More unexpected was that whales and dolphins (cetaceans) scored as at high risk due to the similarity of their ACE2 receptor, which suggests that the virus may be able to infect their cells. This includes the harbour porpoise, gray whale, minke whale, killer whale, common bottlenose dolphin and beluga whale.

“No one would think that cetaceans might be infected, but they could. That scares the living daylights out of me,” says zoologist and bat scientist Prof Emma Teeling of UCD, who helped lead the study, published in the Proceedings of the National Academy of Sciences.

Marine mammals are long-lived and social animals and many are of conservation concern. Some scientists have suggested that the coronavirus could get into coastal waters through discharges from sewage plants.

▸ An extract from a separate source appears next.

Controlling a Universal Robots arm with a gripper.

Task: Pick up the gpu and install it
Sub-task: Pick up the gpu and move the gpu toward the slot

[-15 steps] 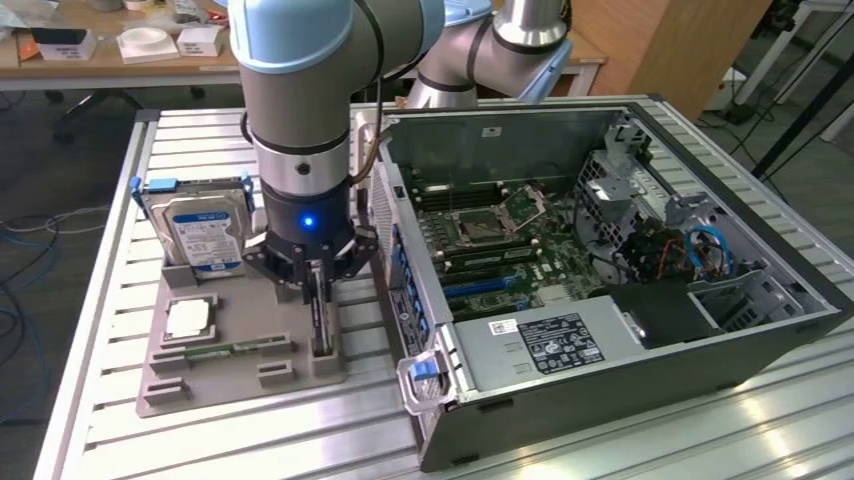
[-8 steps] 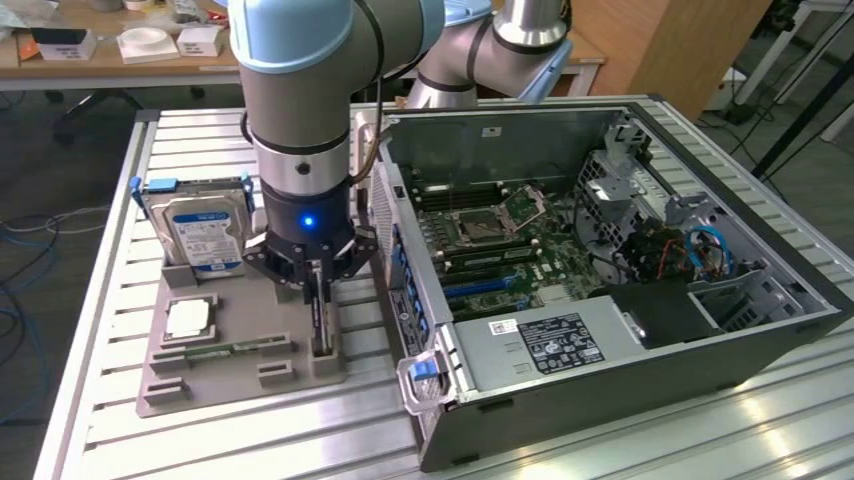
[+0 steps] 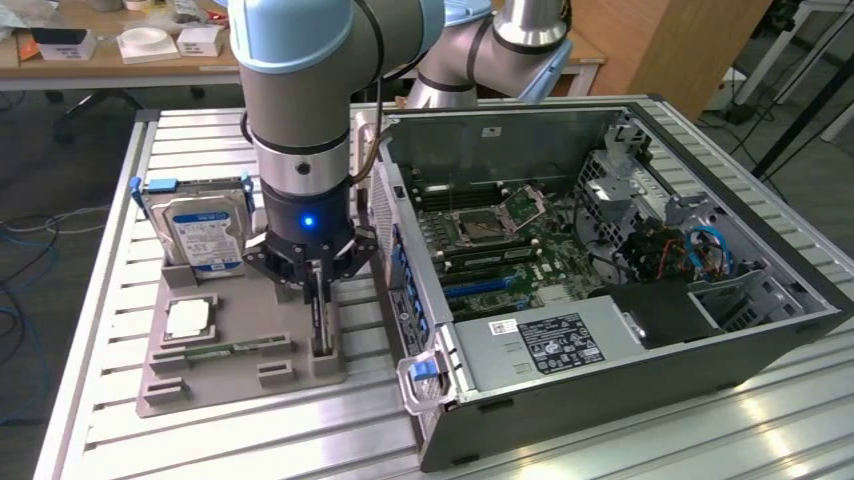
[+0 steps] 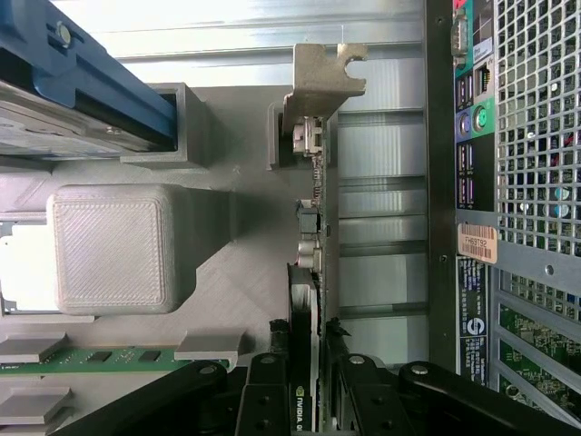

Animals at low risk from the virus include horse, dog, rhinos and bears, at least according to their ACE2 receptor. The medium risk category included cattle, goat, cat species, rabbit and howler and spider monkeys. This sort of information could be useful for zoos, but comes with a warning. Additional experiments are needed.

“There are limitations to looking just at the ACE2 receptor,” says Teeling. Which cells and tissues have the receptor will differ between species, and there are many factors which decide susceptibility to Covid-19, including immune responses. Also, in cases where SARS-CoV-2 has infected mink, cats, dogs and hamsters, the virus may have entered using the ACE2 receptor, or it may have entered their cells another way.